_DIRECTIONS_
Take the whole listing and reproduce it exactly, pictures excepted.

_RAW DATA_
/---

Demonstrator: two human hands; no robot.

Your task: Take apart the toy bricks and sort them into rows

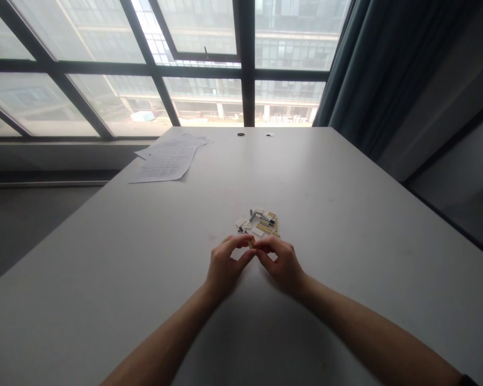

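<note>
My left hand (226, 262) and my right hand (280, 261) meet at the middle of the white table, thumbs and fingers pinched together. Between their fingertips is a small tan building brick piece (251, 243), mostly covered by the fingers. Both hands are closed on it. Just beyond them lies a loose heap of building bricks: a tan studded plate (268, 226), grey pieces (261, 215), white pieces (241, 221) and a few tiny dark ones (240, 230). Whether the held piece is one brick or several joined, I cannot tell.
Printed paper sheets (167, 160) overlap on the far left of the white table (346, 236). Two round cable holes (240, 134) sit near the far edge. Behind stand framed windows, with a dark curtain (358, 69) on the right.
</note>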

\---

_SOLUTION_
Demonstrator: two human hands; no robot.

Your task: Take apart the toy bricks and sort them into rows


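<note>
My left hand (226, 262) and my right hand (280, 261) meet at the middle of the white table, thumbs and fingers pinched together. Between their fingertips is a small tan building brick piece (251, 243), mostly covered by the fingers. Both hands are closed on it. Just beyond them lies a loose heap of building bricks: a tan studded plate (268, 226), grey pieces (261, 215), white pieces (241, 221) and a few tiny dark ones (240, 230). Whether the held piece is one brick or several joined, I cannot tell.
Printed paper sheets (167, 160) overlap on the far left of the white table (346, 236). Two round cable holes (240, 134) sit near the far edge. Behind stand framed windows, with a dark curtain (358, 69) on the right.
</note>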

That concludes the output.